First rule for people who signup: Don’t be a dick. The first version of redditgifts did very little. The first secret santa, where you could gifts to strangers was in 2009 - 4380 participants in 52 countries. It was awesome for him, but super scary for many reasons.


Was awesome but super scary.


Needed to build:



you sign up
 likes / dislikes
matching process – pull names out of a hat
you friendly stalk the person you have
you tell us what you got and how much you spent
if you get a gift – you post pictures
Reminders// etc.

Beyond the tech challenge, wondered if people would abuse it and send garbage? it was scary and Exciting. The First gift: a copy of half life 2. Next gift: Package required surgery – they packed a set of gifts, based on research of that stranger, and stuffed them in a stuffed shark. “We put your present in the shark you are going to have to do surgery to get your gifts out”. The person who received it brought it full circle: and took photos as if it were real surgery. Other gifrst includes $1500 in cash. Hand paintings. Amazing – got fame.


[He showed many great photos of gifts and the responses from the recipients. I'll try to dig some up later online if I can]


 


They wondered Was it just Christmas? They tried another day. Named: Arbitrary day.


2010 – signups quadrupled. Crazy portraits (found their picture and painted them a portrait).  2011 – Jimmy Fallon.  $1million to strangers


Someone sent a case of live crabs to eat and the reciever posted as a joke “I got crabs from an internet stranger.”


They did another version for U.S. troops and another that worked one-way (not reciprocated).


2012 – even bigger – $2 million, 127 countries


WHY? Is it working? Why does it grow? He saw a recent TED talk about using money for happiness, it can help but you have to spend it on strangers. That’s basically what redditgift is to him, this idea improved and amplified by the web.


Jon Satrom, Glich Artist, jonsatrom.com

“I’ve got 99 problems but a glitch ain’t one”.  Weird meme: people biting their computers.

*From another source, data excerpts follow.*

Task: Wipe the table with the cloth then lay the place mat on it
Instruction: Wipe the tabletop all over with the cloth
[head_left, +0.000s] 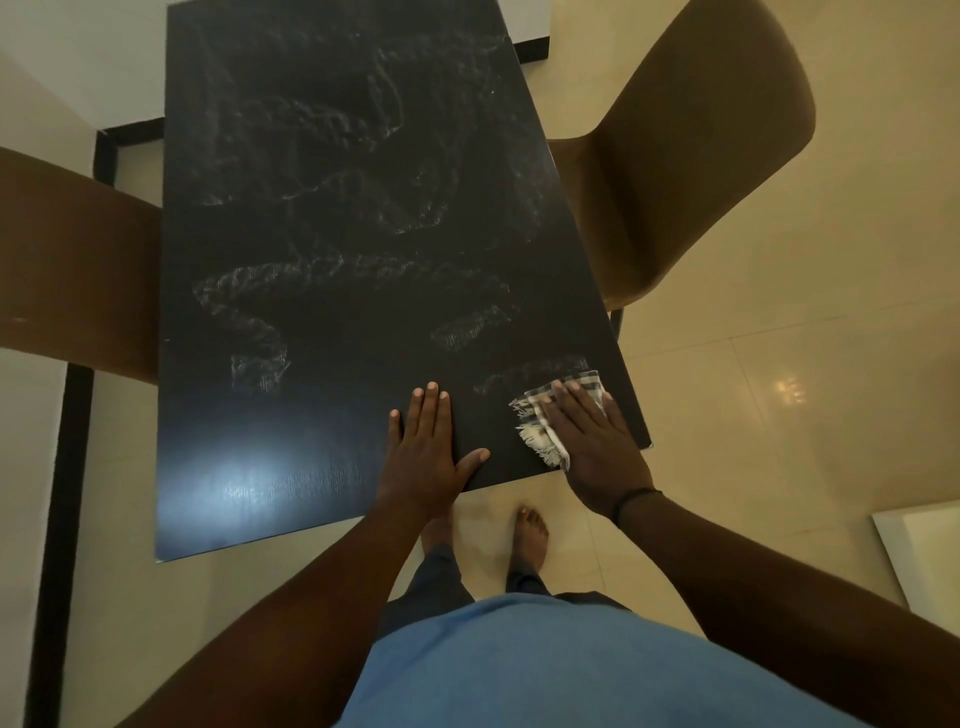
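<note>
My fingers (574, 402) on my right hand (592, 441) lie flat and straight on the cloth (543, 428). They press it down on the bench (337, 218). They are not curled round it. My left hand (426, 447) is flat too, with its fingers spread out, and it holds nothing. It just rests on the dark top, a little to the left of the cloth.

The cloth is checked, with a frayed edge. It sits at the near right corner of the bench, right by the edge. Pale smeary marks run all over the top, from just past the cloth to the far end. So I think the wiping is not done yet.

All the rest of the bench lies far and to the left of the cloth. The bench is long, and its long way runs from near to far. My right hand is the one on the cloth, so I think it should push the cloth left and away from me.

I cannot see the place mat. A brown chair (691, 171) stands on the right, and another chair (72, 260) on the left.
</note>
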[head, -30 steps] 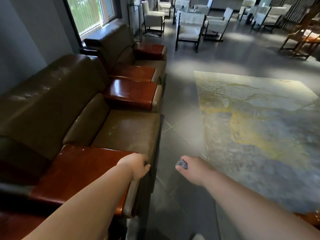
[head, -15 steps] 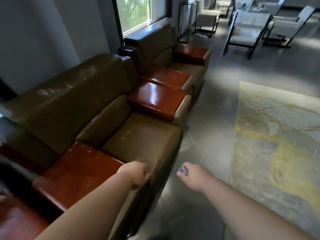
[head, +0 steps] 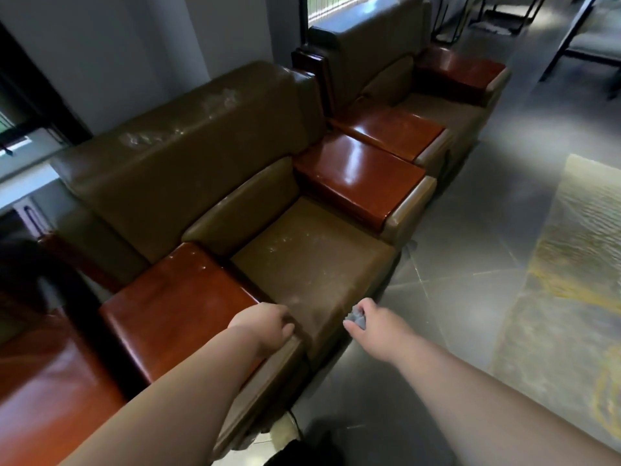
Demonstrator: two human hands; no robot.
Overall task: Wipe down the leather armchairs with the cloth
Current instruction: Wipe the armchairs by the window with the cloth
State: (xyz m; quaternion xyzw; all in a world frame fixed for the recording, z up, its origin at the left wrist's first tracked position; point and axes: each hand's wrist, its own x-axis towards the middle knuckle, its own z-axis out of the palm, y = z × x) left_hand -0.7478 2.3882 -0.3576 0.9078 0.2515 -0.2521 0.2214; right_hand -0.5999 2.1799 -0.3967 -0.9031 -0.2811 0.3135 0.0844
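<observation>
Fig.: head view, nearest leather armchair (head: pixel 312 264) as ref. landmark.

Progress: I judge the wipe-down barely begun, if at all. The seat cushion of the nearest armchair shows pale dusty specks, and its backrest has whitish smears along the top edge, so both surfaces look untouched. A second armchair (head: pixel 396 62) stands beyond it, twd the window, w/ dull patches on the seat; also left to do. Glossy red-brown wooden armrests (head: pixel 356 176) flank each seat; I can't tell whether they've been cleaned.

Cloth: a small grey cloth (head: pixel 357 318), bunched up, sits in my right hand (head: pixel 373 322), just off the front edge of the nearest armchair's seat, above the floor (head: pixel 453 247), not touching leather.

Hands: right hand has fingers curled round the cloth, arm stretched fwd, knuckles up. Left hand (head: pixel 265 326) rests on the front end of the near armrest of that chair, fingers bent over its edge, apparently bracing; it holds no cloth.

Next, I'd judge: bring cloth onto the seat cushion.
</observation>
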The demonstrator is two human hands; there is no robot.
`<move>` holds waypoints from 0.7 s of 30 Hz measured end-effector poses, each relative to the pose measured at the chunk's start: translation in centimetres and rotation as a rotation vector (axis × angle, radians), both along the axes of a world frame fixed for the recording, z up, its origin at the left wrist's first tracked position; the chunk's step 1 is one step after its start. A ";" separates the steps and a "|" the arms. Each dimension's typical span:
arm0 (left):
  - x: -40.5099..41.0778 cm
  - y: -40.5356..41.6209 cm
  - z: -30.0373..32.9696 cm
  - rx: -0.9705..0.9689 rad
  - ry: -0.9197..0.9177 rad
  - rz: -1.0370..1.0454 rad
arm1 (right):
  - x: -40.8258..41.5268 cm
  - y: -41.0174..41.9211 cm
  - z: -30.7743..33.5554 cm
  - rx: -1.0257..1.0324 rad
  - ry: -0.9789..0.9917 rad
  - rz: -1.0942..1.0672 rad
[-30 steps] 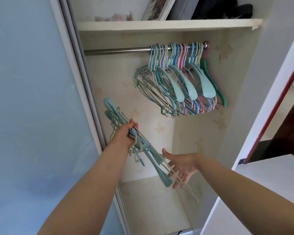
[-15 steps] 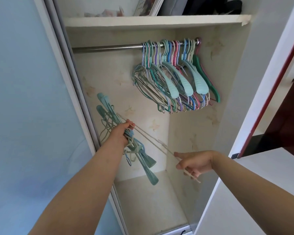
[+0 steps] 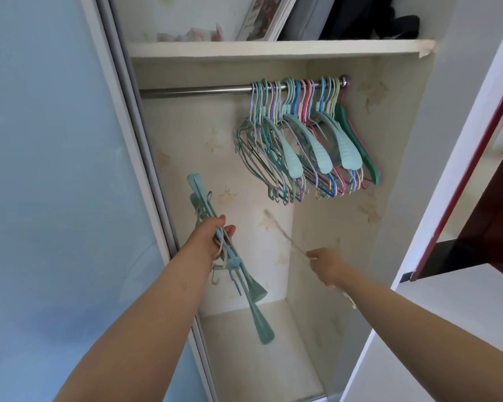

Glitches break us out of the context of consumer. What’s wrong? Is my tv? my web connection? We pay attention and the illusion is broken. Systems are unstable and messy if you pay attention, just like we are.


Glitch safari: looking for glitches in different mediums and places.


Referring to updating software: “My art sometimes breaks when things get fixed.


His work is often called Brikolage, working with curating found objects. He looks at something like Word, the Microsoft application, is a collection of sounds, scripts, icons and code, and to him all of this is fair game. [And showed video of one of his works based on Word].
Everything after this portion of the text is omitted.